- _WHAT IS REQUIRED_
Retype all of the lines below with no changes.
--------
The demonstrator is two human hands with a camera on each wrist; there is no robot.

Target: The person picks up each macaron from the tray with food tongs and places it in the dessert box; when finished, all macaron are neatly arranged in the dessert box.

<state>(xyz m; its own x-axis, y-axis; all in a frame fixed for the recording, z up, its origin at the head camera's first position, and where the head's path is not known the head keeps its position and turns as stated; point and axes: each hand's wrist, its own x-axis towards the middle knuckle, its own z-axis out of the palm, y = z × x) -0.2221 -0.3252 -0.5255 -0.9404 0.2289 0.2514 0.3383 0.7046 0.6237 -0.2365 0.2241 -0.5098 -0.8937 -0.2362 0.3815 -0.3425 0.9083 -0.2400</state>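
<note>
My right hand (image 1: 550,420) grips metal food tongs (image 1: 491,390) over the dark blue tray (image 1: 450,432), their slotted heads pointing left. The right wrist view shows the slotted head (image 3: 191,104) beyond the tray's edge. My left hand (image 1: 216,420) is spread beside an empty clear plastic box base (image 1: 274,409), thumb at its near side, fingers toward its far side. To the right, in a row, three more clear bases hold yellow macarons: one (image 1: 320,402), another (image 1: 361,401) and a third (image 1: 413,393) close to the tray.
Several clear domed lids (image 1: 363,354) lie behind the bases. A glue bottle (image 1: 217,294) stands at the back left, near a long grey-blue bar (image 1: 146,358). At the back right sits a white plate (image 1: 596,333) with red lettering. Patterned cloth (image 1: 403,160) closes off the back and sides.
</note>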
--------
- _WRITTEN ANSWER_
The demonstrator is two human hands with a camera on each wrist; there is no robot.

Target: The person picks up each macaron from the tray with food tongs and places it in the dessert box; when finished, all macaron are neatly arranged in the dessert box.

<state>(xyz m; its own x-axis, y-axis; all in a frame fixed for the recording, z up, its origin at the head camera's first position, and where the head's path is not known the head keeps its position and turns as stated; point and axes: each hand's wrist, its own x-axis towards the middle knuckle, its own z-axis out of the palm, y = z × x) -0.2221 -0.3252 -0.5255 -0.9404 0.2289 0.2514 0.3383 0.7046 0.6237 -0.2365 0.2241 -0.5098 -0.8937 -0.2362 0.3815 -0.3425 0.9083 -0.2400</state>
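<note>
My right hand (image 1: 550,420) grips metal food tongs (image 1: 491,390) over the dark blue tray (image 1: 450,432), their slotted heads pointing left. The right wrist view shows the slotted head (image 3: 191,104) beyond the tray's edge. My left hand (image 1: 216,420) is spread beside an empty clear plastic box base (image 1: 274,409), thumb at its near side, fingers toward its far side. To the right, in a row, three more clear bases hold yellow macarons: one (image 1: 320,402), another (image 1: 361,401) and a third (image 1: 413,393) close to the tray.
Several clear domed lids (image 1: 363,354) lie behind the bases. A glue bottle (image 1: 217,294) stands at the back left, near a long grey-blue bar (image 1: 146,358). At the back right sits a white plate (image 1: 596,333) with red lettering. Patterned cloth (image 1: 403,160) closes off the back and sides.
</note>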

There is no more to the output, and the exercise is done.